The largest passive fund is the Vanguard Total Stock Market Index. Assets, about $1.8 trillion. Top holdings: AAPL, NVDA, MSFT, META, GOOG, AMZN, AVGO,TSLA.
Cost: 4 basis points. They own the same things but Capital Group costs 15 times more. I looked up 13F holdings for the largest 25 owners of US stocks. Capital Group is the only strict active manager left. And it’s a net seller. The rest are hybrids now, or passives, asset-allocation managers.
And get this: Three of the top 25 are proprietary trading firms with nearly $2 trillion of
13F positions last quarter, most of that in puts and calls. They’ve passed stock pickers! Asset managers buy products, not stories, the herd, not the outliers. They’re after the opposite of stock-picking.

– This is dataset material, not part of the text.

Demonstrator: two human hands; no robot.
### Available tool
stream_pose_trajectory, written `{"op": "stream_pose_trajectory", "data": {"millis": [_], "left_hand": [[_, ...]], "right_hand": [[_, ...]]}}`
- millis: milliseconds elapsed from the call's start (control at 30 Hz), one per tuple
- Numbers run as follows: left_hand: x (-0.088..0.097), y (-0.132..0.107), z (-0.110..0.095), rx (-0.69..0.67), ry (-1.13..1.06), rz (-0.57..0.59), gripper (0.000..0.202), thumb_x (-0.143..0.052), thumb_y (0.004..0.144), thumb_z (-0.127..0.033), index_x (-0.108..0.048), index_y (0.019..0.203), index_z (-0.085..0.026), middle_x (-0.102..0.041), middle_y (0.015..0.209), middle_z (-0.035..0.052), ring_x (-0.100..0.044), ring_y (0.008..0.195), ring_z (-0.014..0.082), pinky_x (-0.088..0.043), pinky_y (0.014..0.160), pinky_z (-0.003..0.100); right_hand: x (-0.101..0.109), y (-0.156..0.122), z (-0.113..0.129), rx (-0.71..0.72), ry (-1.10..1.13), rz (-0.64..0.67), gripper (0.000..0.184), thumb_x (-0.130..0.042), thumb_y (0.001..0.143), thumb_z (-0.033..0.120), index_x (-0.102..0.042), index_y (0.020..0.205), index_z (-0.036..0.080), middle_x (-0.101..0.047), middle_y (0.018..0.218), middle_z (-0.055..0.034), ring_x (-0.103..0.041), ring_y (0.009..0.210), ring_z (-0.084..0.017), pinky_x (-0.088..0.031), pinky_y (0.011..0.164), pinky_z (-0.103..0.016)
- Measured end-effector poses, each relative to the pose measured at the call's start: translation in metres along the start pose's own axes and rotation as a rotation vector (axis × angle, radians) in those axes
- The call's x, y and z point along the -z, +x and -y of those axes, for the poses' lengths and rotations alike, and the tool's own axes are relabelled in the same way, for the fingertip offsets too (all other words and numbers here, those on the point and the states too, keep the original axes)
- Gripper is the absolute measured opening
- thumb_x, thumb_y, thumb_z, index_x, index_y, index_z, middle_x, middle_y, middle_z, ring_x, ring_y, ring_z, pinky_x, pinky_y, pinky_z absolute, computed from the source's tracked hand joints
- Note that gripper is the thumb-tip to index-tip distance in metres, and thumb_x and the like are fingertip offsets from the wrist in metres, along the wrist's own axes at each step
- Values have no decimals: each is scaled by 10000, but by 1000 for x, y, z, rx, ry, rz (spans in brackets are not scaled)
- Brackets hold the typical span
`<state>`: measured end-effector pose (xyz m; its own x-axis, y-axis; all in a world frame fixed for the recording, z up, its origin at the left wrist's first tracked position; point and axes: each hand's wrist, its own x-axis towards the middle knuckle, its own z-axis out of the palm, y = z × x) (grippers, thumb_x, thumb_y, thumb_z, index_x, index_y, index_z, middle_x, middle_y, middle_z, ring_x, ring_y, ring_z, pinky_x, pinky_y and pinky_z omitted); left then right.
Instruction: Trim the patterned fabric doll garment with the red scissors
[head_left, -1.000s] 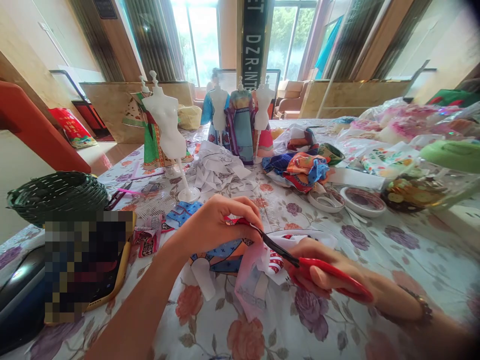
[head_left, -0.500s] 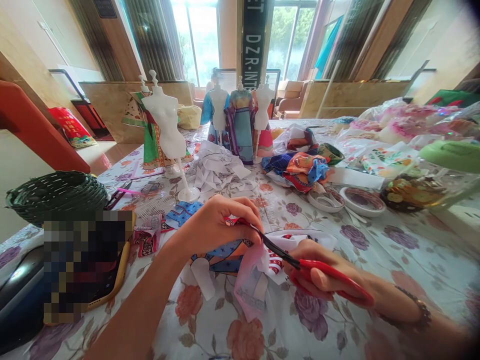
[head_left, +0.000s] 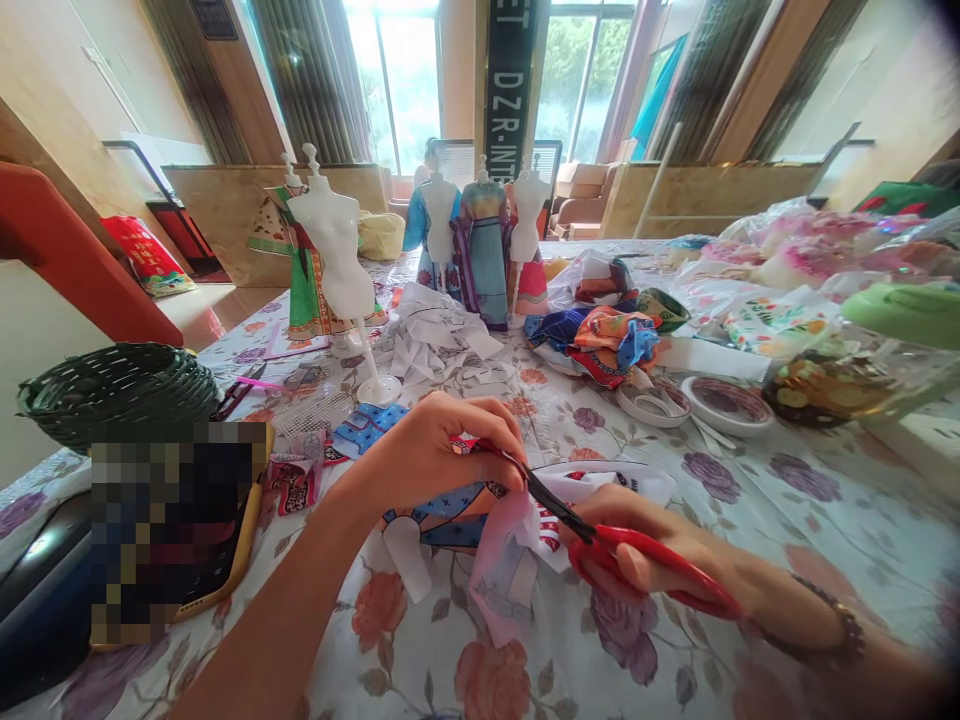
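Note:
My left hand [head_left: 450, 440] is closed in a pinch on a piece of printed fabric [head_left: 501, 570], whose pale pink underside hangs down from the fingers. My right hand [head_left: 630, 530] grips red-handled scissors [head_left: 581, 528], with fingers through the loops. The dark blades reach left to the fabric edge beside my left fingertips; the tips are partly hidden there. Below the hands, blue patterned fabric [head_left: 457, 515] with orange and white parts lies on the table. A blue cut piece [head_left: 367, 428] and a red patterned scrap [head_left: 296, 475] sit to the left of my left hand.
White scraps [head_left: 442, 335] are heaped behind my hands, beside a bare white mannequin [head_left: 334, 240]. Dressed mannequins [head_left: 484, 250] stand farther back. Coloured fabric [head_left: 607, 335] and tape rolls [head_left: 726, 405] lie to the right. A dark green basket [head_left: 120, 395] and a phone [head_left: 244, 540] are at left.
The scissors and my right hand have shifted slightly left, and the handles have turned a little. My left hand keeps its pinch in nearly the same place. The view has moved very slightly.

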<state>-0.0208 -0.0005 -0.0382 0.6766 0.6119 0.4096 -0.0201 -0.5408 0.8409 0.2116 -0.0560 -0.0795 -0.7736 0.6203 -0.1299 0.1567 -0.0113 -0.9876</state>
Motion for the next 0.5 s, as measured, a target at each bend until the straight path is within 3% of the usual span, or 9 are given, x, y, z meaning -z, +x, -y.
{"op": "stream_pose_trajectory", "data": {"millis": [133, 500], "left_hand": [[0, 0, 0, 1, -2, -4, 122, -754, 735, -60, -761, 704, -178, -680, 704, 21, -629, 741, 143, -521, 684, 234], [0, 0, 1, -4, 16, -12, 101, -763, 734, -87, -765, 708, -184, -687, 712, 28, -634, 737, 153, -529, 699, 258]], "right_hand": [[-1, 3, -4, 41, 47, -21, 642, -552, 748, 784, -333, 591, 201, -299, 519, 70, -209, 464, -61, -133, 406, -248], [-12, 0, 5, 47, 4, -93, 670, -460, 782, 814, -334, 546, 200, -309, 494, 58, -228, 451, -64, -148, 407, -245]]}}
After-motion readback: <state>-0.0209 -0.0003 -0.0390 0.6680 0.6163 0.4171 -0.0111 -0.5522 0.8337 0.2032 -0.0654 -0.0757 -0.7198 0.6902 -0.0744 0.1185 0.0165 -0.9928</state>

When I was a young tight-skinned investor-relations guy, I crafted an investment thesis that differentiated our company from thousands of other choices. I highlighted our value drivers (return of capital, strong balance sheet, disciplined cost management) and growth drivers (network technology, pricing power, M&A).
If the c-suite executed on the plan, and we communicated our success consistently and well, we would – presto! – create shareholder value.
Issuers still do the same things. Tell the story. Target buy-and-hold investors.
Differentiate. Make those earning releases pop! Deliver alpha!
Marc Rowan, CEO and co-founder of Apollo Group, told CNBC’s Andrew Ross Sorkin at the Economic Club of New York in June of 2023: “There is no alpha in public equities. Eighty-five to 93% of active managers don’t beat the benchmark.”
Alpha is outperformance versus the same risk, and it doesn’t exist. Stock-pickers like Capital Group see outflows because they don’t outperform the S&P 500 (which is beta). And you can buy the performance of the stock market – beta – for a few basis points.
What’s more, Blackrock, Vanguard, State Street, don’t seek alpha. They buy beta.
That’s why over the past fifteen years active managers have seen a swing of $500 billion to $1 trillion annually. First Trust says in the 12 months ended September 30, 2024, Actives lost $300 billion from US equities while Passives picked up over $400 billion. A $700 billion swing.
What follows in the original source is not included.